◆ WHAT YOU NEED TO DO
Except for images, print the whole listing verbatim.

*** DATA SEGMENT ***

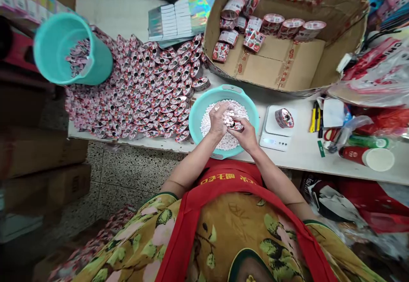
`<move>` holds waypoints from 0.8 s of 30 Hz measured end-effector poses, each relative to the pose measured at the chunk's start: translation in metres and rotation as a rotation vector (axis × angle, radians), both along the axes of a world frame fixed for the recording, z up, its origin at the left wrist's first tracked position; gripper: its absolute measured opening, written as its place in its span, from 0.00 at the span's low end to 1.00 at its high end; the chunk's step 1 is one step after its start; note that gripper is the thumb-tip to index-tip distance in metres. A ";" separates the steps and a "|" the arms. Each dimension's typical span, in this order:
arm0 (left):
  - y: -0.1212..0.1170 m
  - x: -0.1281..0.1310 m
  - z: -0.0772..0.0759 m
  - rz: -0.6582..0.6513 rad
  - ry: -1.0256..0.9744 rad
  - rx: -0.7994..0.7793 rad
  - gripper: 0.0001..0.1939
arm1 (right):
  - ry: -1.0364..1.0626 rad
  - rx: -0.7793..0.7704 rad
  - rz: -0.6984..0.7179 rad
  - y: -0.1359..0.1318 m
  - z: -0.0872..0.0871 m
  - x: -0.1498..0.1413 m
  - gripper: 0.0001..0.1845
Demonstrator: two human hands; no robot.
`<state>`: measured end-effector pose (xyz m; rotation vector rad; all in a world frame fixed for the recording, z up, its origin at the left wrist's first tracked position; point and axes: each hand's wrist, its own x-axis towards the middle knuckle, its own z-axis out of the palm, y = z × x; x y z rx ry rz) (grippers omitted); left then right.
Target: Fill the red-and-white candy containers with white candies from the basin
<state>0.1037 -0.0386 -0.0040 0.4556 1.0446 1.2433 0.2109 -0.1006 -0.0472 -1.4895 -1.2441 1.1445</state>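
Over a turquoise basin (223,89) of small pale pink pellets (227,143), my two hands are close together. My left hand (217,122) is curled around a heap of the pellets (228,116), some showing past the fingers. In my right hand (246,135) is a small red-and-white printed packet (237,125), its dark opening turned toward the pellets. Fingers partly hide the packet. To the right, a similar packet (283,118) rests on a white digital scale (274,139).
Many upright open packets (140,90) crowd the table's left side. A turquoise bucket (43,56) there holds small printed pieces. Behind the basin stands a cardboard box (306,62) with several packets. Cutters (315,118) and a paper cup (367,157) lie at right.
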 end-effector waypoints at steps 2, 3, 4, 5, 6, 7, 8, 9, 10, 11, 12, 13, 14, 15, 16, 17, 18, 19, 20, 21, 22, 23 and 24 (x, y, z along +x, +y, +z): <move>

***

◆ ANSWER SECTION
`<move>` holds waypoints from 0.8 s of 30 Hz measured end-effector poses, each relative to the pose measured at the chunk's start: translation in metres and rotation as a rotation vector (axis × angle, radians), both along the axes of a world frame fixed for the recording, z up, its origin at the left wrist's first tracked position; gripper: its absolute measured opening, written as its place in its span, from 0.00 at the span's low end to 1.00 at its high end; the chunk's step 1 is one step after its start; note that gripper is the thumb-tip to index-tip distance in metres. A ";" separates the steps and a "|" the arms. Each dimension's typical span, in this order:
arm0 (left):
  - y: -0.1212..0.1170 m
  - x: -0.1281..0.1310 m
  - z: -0.0772..0.0759 m
  - rz: -0.6582..0.6513 rad
  - ry: -1.0256..0.9744 rad
  - rx: -0.7994..0.7793 rad
  - gripper: 0.0001..0.1939
arm1 (right):
  - ry: -1.0364..1.0626 rad
  - rx: -0.7793..0.7704 rad
  - rz: -0.6984..0.7179 rad
  - y: -0.1359..0.1318 m
  - z: -0.0872..0.0871 m
  - x: -0.1498..0.1413 m
  - gripper: 0.0001..0.1845
Demonstrator: two human hands; no robot.
`<state>`: measured end-effector pose (xyz m; rotation vector rad; all in a world frame fixed for the recording, z up, its origin at the left wrist's first tracked position; point and axes: each hand's wrist, its own x-axis towards the middle knuckle, its own z-axis out of the palm, y = z × x; x y z rx ry rz) (grippers omitted); left then right.
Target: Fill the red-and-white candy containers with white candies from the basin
<state>0.1037 -0.0386 -0.0040 0.4556 1.0446 1.2433 0.2109 -0.1006 -0.0472 -1.4895 -1.2441 1.1445</state>
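Over a turquoise basin (223,89) of small pale pink pellets (227,143), my two hands are close together. My left hand (217,122) is curled around a heap of the pellets (228,116), some showing past the fingers. In my right hand (246,135) is a small red-and-white printed packet (237,125), its dark opening turned toward the pellets. Fingers partly hide the packet. To the right, a similar packet (283,118) rests on a white digital scale (274,139).
Many upright open packets (140,90) crowd the table's left side. A turquoise bucket (43,56) there holds small printed pieces. Behind the basin stands a cardboard box (306,62) with several packets. Cutters (315,118) and a paper cup (367,157) lie at right.
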 end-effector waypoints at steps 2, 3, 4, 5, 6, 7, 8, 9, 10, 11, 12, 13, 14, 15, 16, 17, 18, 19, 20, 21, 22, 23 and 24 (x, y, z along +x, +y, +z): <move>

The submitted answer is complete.